Stands for electroactive polymer.

E-ALD

Stands for electrochemical atomic layer deposition. See also an Encyclopedia Article.

EBGTS

Stands for electrochemical blood glucose test strip.

EC-ALD

Stands for electrochemical atomic layer deposition. See also an Encyclopedia Article.

EC-ALE

Stands for electrochemical atomic layer epitaxy. See also an Encyclopedia Article.

ECL

Stands for electrochemiluminescence.

ECM

Stands for electrochemical machining.

ECS

Stands for The Electrochemical Society, Inc.

edge effect

Increased diffusion to the edges of an inlaid electrode (such as the rotating disk electrode).

Edison battery

A rechargeable battery developed by Edison. In the charged state, the active material of the positive electrode is nickel oxide while that of the negative electrode is metallic iron, with a basic (potassium hydroxide) electrolyte. During discharging, the nickel oxide is converted to a lower oxidation state oxide, while the iron is converted to iron oxide. It is still used today. Also called "nickel-iron battery" and "alkaline battery".

EDLC

Stands for electrochemical double layer capacitor.

EIS

Stands for electrochemical impedance spectroscopy.

electric fish

Some species of fish can generate and receive electric signals These signals are used for a variety of purposes, such as disorienting and confusing potential pray and potential predators, determining their location, and social communication (including reproductive behavior).

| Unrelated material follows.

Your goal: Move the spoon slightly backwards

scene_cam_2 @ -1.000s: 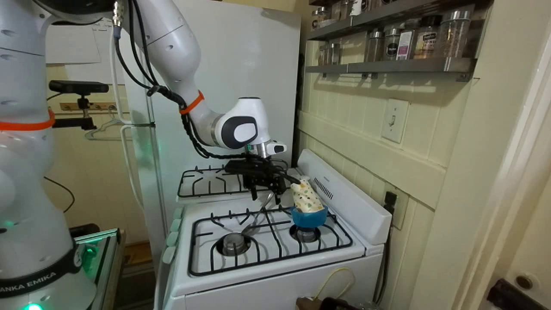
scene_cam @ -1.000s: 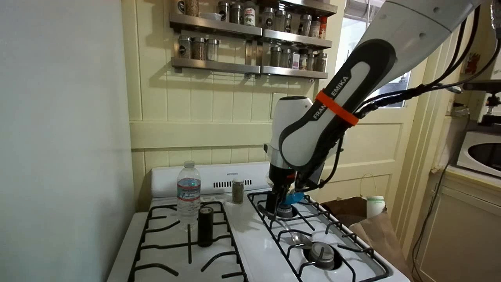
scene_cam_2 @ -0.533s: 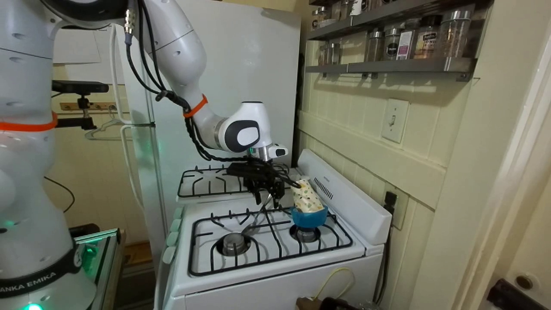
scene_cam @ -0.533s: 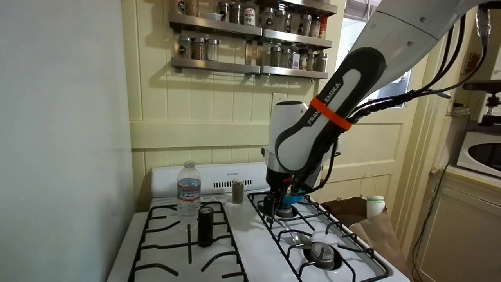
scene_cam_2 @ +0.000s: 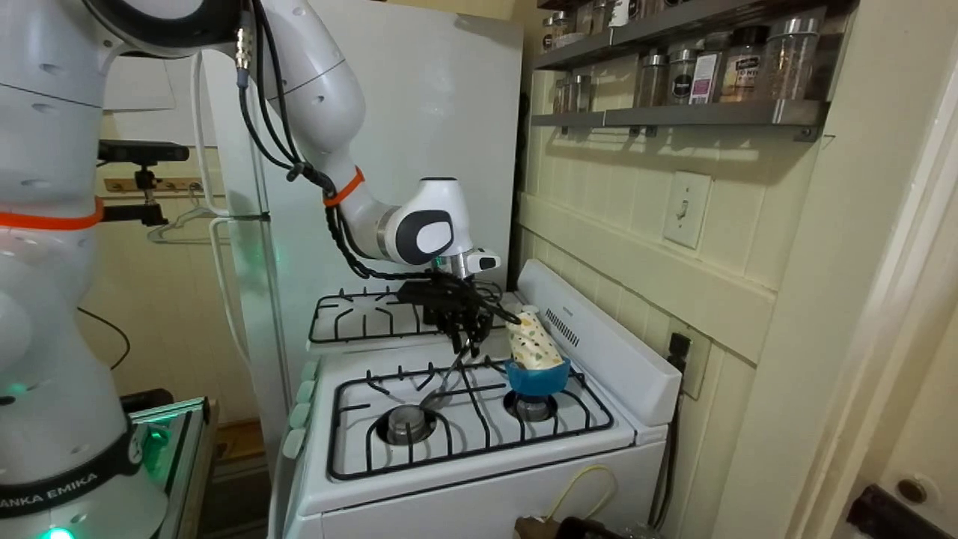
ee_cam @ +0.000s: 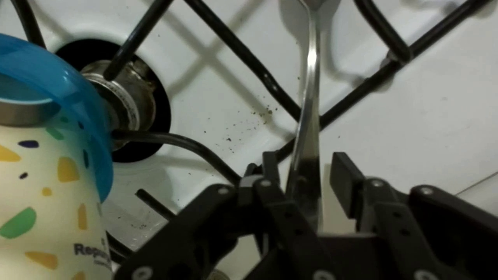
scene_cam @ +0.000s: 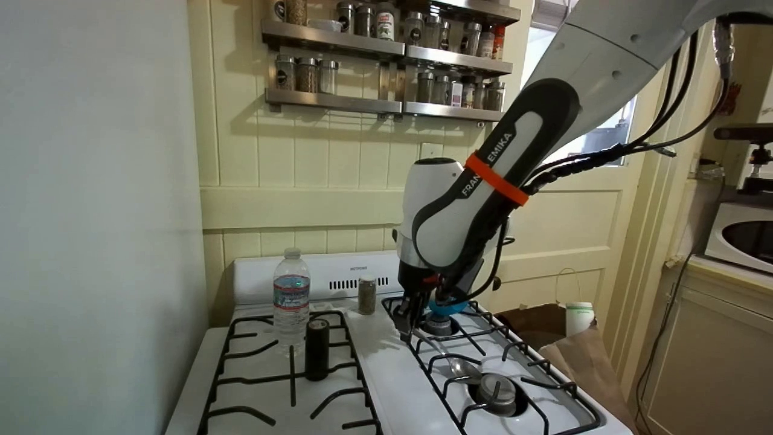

See also an Encyclopedia Article.

electrical biasing

An electrode is said to be "electrically biased" when its potential is other than its equilibrium potential.

electrical charge

A basic property of matter that gives rise to all electric and magnetic forces and interactions. Matter can be "neutral" (having no electrical charge) or it can have one of two kinds of charges distinguished as "positive" or "negative". The measurement unit of charge is the coulomb.

electrical current

See current.

electrical double layer

The structure of charge accumulation and charge separation that always occurs at the interface when an electrode is immersed into an electrolyte solution. (For a simple example see equilibrium electrode potential.) The excess charge on the electrode surface is compensated by an accumulation of excess ions of the opposite charge in the solution. The amount of charge is a function of the electrode potential. This structure behaves essentially as a capacitor. There are several theoretical models that describe the structure of the double layer. The three most commonly used ones are the Helmholtz model, the Gouy-Chapman model, and the Gouy-Chapman-Stern model.

electrical energy

A form of energy. It expresses the ability of an electrical source to carry out useful work or generate heat. E.g., this energy can be used to drive an electrical motor and carry out some mechanical work, or to generate heat with an electrical heater. The electrical energy is usually expressed in units of watt-hour, symbol: "Wh". See also electrical power.

electrical field

A region of space, associated with a distribution of electric charge, in which forces due to that charge act upon other electric charges.

electrical organ

Electrical organ in some animals (such as the electric fish) can generate and receive electric signals. See also an Encyclopedia Article.

electrical potential

The electrical potential difference between two point in a circuit is the cause of the flow of a current. It is somewhat analogous to the difference in height in a waterfall that causes the water to fall, or the difference in pressure in a pipeline that causes the gas to flow. In electrochemistry we typically cannot measure "absolute" potentials, only the "difference" of potential between two points. For similar concepts, see electromotive force (emf) and voltage. These terms are sometimes used interchangeably. However, in electrochemistry "emf" usually refers to the potential difference between the two electrodes of an electrochemical cell when there is no current flowing through the cell, "voltage" refers to same with current flowing, and "potential" is usually used in connection with electrodes (see electrode potential). The measurement unit of the potential is the volt.

electrical power

The rate at which an electrical source can supply electrical energy. E.g., a battery may be able to store a large amount of energy, but if it has a small power capability it can provide the energy (do some work) only slowly, and it will take a long time to discharge. Another battery with the same energy storage capability but larger power will provide the energy (do work) faster, but will also be discharged faster. Electrical power is expressed usually in units of watt, symbol: "W". Unfortunately, the terms "power" and "energy" are often used interchangeably in everyday language (and sometimes also in the technical literature) even though they are quite distinct concepts, e.g., when we talk about "energy source" or "power source", we usually mean the same thing. Not only electrical sources but also loads are characterized by a power rating, e.g., an electrical motor or a light bulb is characterized by the power it needs to operate it.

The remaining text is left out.